The related question I decided I could answer is more subtle: “does the review lesson have an effect on the test score of the presenters?” My hypothesis was yes, that the act of preparing to present a review would increase a student’s knowledge on that unit relative to if they did not present a review. And although such an effect wouldn’t provide direct evidence that the review presentations improve the learning of the audience, it would at least be helpful to discover the effect on the presenters.

In order to measure this effect, I had to determine a measure of how the student should have done on a given unit test: a projected test score. I used a very simple statistic to project test scores: the student average on all tests plus a modifier for the test difficulty, which was the test average minus the overall class average. This way, the student’s score for a test is being predicted both on their overall performance and the class’s overall performance on that test.

I calculated projected test scores for all student tests, not just ones where the students presented review lessons, and the scatter plot of projected scores vs. real scores is shown to the right. The projected and real scores have a correlation coefficient of 0.74, which means that my projected scores are doing fairly well in actually projecting a student’s score, without just being the score itself. As students are human and have ups and downs, their performance can vary widely from test to test which the projected scores don’t convey.

I also separated the data into tests where students did not present (blue dots) and where they did (green dots). If my hypothesis was correct, the green dots should be more above the trendline (real score = projected score) than below. From the chart alone, there is not compelling evidence that this is the case. In fact, the mean difference of review lesson test scores versus projected score is 0.5%, meaning that over all my students in two years, there was a less than 1% positive effect of review lessons on the test scores of the presenters.

Since this analysis includes the entire population of students I have taught at ASFM, you can look at this as a descriptive statistic and finish there. A half-percent bump isn’t much, and it’s certainly lower than I had hoped to find. However, to determine whether this effect was statistically significant I considered the data instead to come from a sample of students, where the entire population was now all students that I have taught or hypothetically will teach. This way I can use inferential statistical techniques (specifically hypothesis testing) to determine what the likelihood is that this small increase could be a product of random chance.

Since I’m teaching Statistics next year I’ll have more posts up throughout the next year which explain inferential statistics in more detail; for this one I’ll get to the point.
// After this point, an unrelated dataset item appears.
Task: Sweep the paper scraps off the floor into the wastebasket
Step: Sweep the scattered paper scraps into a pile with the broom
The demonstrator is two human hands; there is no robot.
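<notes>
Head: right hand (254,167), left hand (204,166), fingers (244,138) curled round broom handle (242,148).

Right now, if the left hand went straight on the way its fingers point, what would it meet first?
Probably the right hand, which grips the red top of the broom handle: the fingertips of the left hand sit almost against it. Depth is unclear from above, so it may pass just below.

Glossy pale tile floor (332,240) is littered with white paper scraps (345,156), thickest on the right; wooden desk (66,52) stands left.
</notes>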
When considering my review lesson scores as a group to be sampled from the entire population of non-review lesson scores, they had a mean of 0.463% and a sample size of 415. The mean of the whole population was 0.000% and had a certain distribution, so we can repeatedly sample random data groups of 415 data points from this distribution and measure their means, resulting in a distribution of sample means. We then apply a p-test to discover what proportion of sample means are at least 0.463. This test, accomplished by StatKey, showed that 19.7% of means sampled were above 0.463. If we consider the chance of means also being as extreme in the other direction (i.e. use a two-tailed test), we can conclude that there is a ~40% chance of a sample group of the same size having a mean as extreme as found in the review lesson scores, which is to say that there is a 40% chance that, assuming the review lessons had no impact at all, the observed mean could have been generated. Under no significance level (usually 5% or 1%) is this statistically significant to reject that assumption, so we conclude that there is no significant data to confirm our hypothesis – i.e. we can’t say statistically that the review lessons are having any effect at all.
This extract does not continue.